Dipartimento di Malattie Rare, Immunologiche, Ematologiche ed Immunoematologiche, Centro di Ricerche di Immunopatologia e Documentazione su Malattie Rare (CMID), Struttura Complessa a Direzione Universitaria di Immunologia Clinica, Ospedale Torino Nord Emergenza San G. Bosco ed Università di Torino, Italia. dario.roccatello @ unito.it

出版信息

Am J Nephrol. 2011;34(2):175-80. doi: 10.1159/000329535. Epub 2011 Jul 8.

Abstract

BACKGROUND

Current therapies have changed systemic vasculitis from a disease with a high rate of mortality to a chronic curable condition. A limited percentage of patients either remains refractory to conventional treatment or experiences dose-limiting side effects.

METHODS

11 patients (4 affected by idiopathic systemic microscopic polyangiitis, 5 by Wegener's granulomatosis, and 2 by Churg-Strauss syndrome) intolerant or refractory to conventional therapies including cyclophosphamide were enrolled. All patients received rituximab as a rescue therapy and were followed for 30-54 months. Following rituximab administration, immunosuppressive drugs were rapidly tapered and no immunosuppressive maintenance therapy was given.

RESULTS

Significant decreases in levels of serum creatinine, proteinuria, erythrocyte sedimentation rate, C-reactive protein, and ANCA titers were observed during the follow-up (at least 30 months after rituximab administration).
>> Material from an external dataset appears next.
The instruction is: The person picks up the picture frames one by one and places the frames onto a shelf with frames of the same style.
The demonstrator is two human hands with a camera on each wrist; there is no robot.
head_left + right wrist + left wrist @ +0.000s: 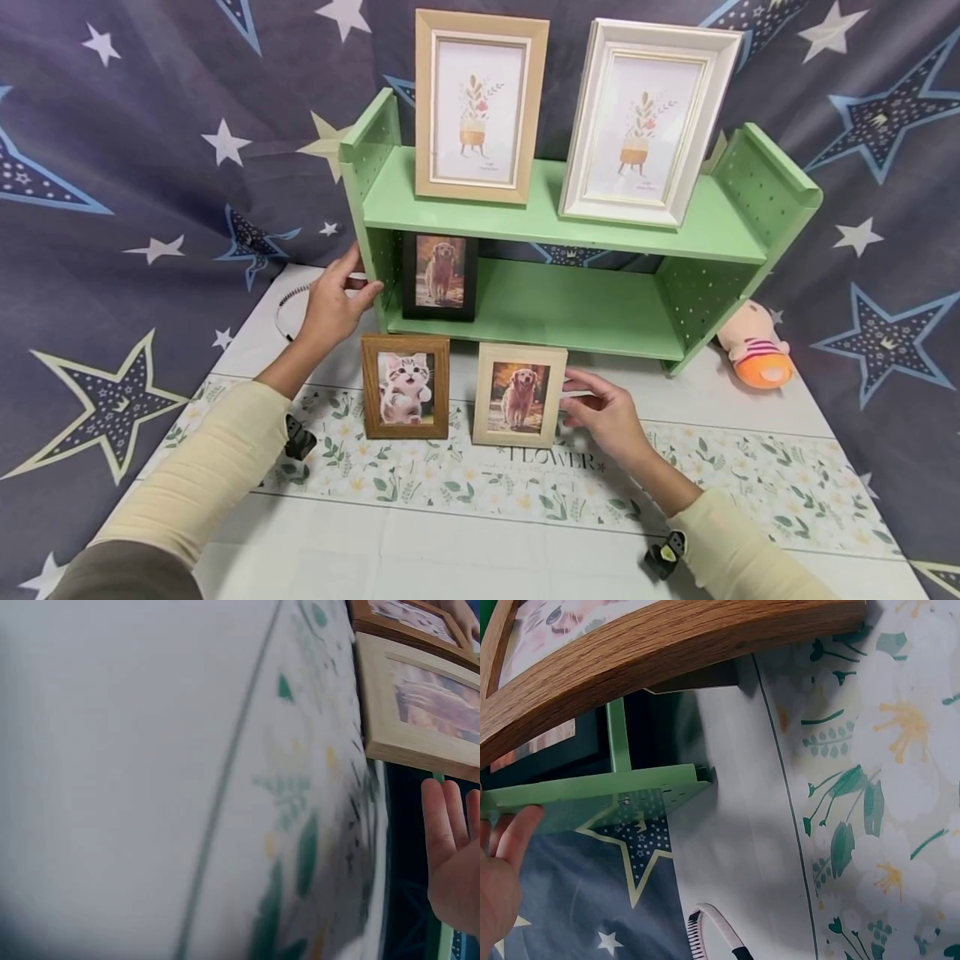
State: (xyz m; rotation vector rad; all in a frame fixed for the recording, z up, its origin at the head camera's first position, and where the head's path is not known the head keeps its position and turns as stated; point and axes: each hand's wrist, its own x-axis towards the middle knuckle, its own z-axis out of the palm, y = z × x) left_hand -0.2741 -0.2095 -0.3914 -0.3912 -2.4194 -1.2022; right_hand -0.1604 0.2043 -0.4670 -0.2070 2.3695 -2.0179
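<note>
My left hand is at the left side panel of a green two-tier shelf, its fingers against the panel's outer face and front edge. In the left wrist view the fingers look fairly straight. My right hand is beside the right edge of a pale wood photo frame with a dog picture. Its fingers are extended, close to the frame without curling round it. Left of that frame stands a brown wood photo frame with a kitten picture. A black photo frame with a dog picture stands inside the shelf, lower tier, left end.
On the upper tier stand a tan picture frame and a white picture frame. A plush toy lies right of the shelf; a thin curved band lies left. A floral strip crosses the white table. Star-patterned cloth hangs behind.
</note>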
Arthralgia and weakness rapidly disappeared in all patients. Out of 7 patients, 5 reported a decrease in the degree of paresthesia and in the electrophysiologic parameters. Six months after rituximab administration the mean dose of prednisone was 5.5 mg/day.

CONCLUSION

In this sample of patients with systemic vasculitis who were refractory or intolerant to more conventional treatment, rituximab proved to be safe and effective in a long-term follow-up, and showed steroid- and immunosuppressive-sparing effects allowing the persistence of long-lasting remissions without maintenance therapy.

摘要

背景

目前的治疗方法已经将系统性血管炎从一种死亡率较高的疾病转变为一种可慢性治愈的疾病。只有一小部分患者对常规治疗仍然没有反应,或者出现剂量限制的副作用。

方法

招募了 11 名(4 名患有特发性系统性显微镜下多血管炎,5 名患有韦格纳肉芽肿,2 名患有变应性肉芽肿性血管炎)对包括环磷酰胺在内的常规治疗不耐受或无反应的患者。所有患者均接受利妥昔单抗作为挽救治疗,并随访 30-54 个月。利妥昔单抗给药后,迅速减少免疫抑制剂的剂量,并且没有给予免疫抑制维持治疗。

结果

在随访期间(利妥昔单抗给药后至少 30 个月),观察到血清肌酐、蛋白尿、红细胞沉降率、C 反应蛋白和抗中性粒细胞胞浆抗体滴度显著降低。所有患者的关节痛和乏力迅速消失。7 名患者中有 5 名报告感觉异常程度和电生理参数降低。利妥昔单抗给药后 6 个月,泼尼松的平均剂量为 5.5mg/天。

结论

在这组对更常规治疗不耐受或无反应的系统性血管炎患者中,利妥昔单抗在长期随访中表现出安全性和有效性,并显示出类固醇和免疫抑制剂的节省作用,允许在没有维持治疗的情况下持续存在长期缓解。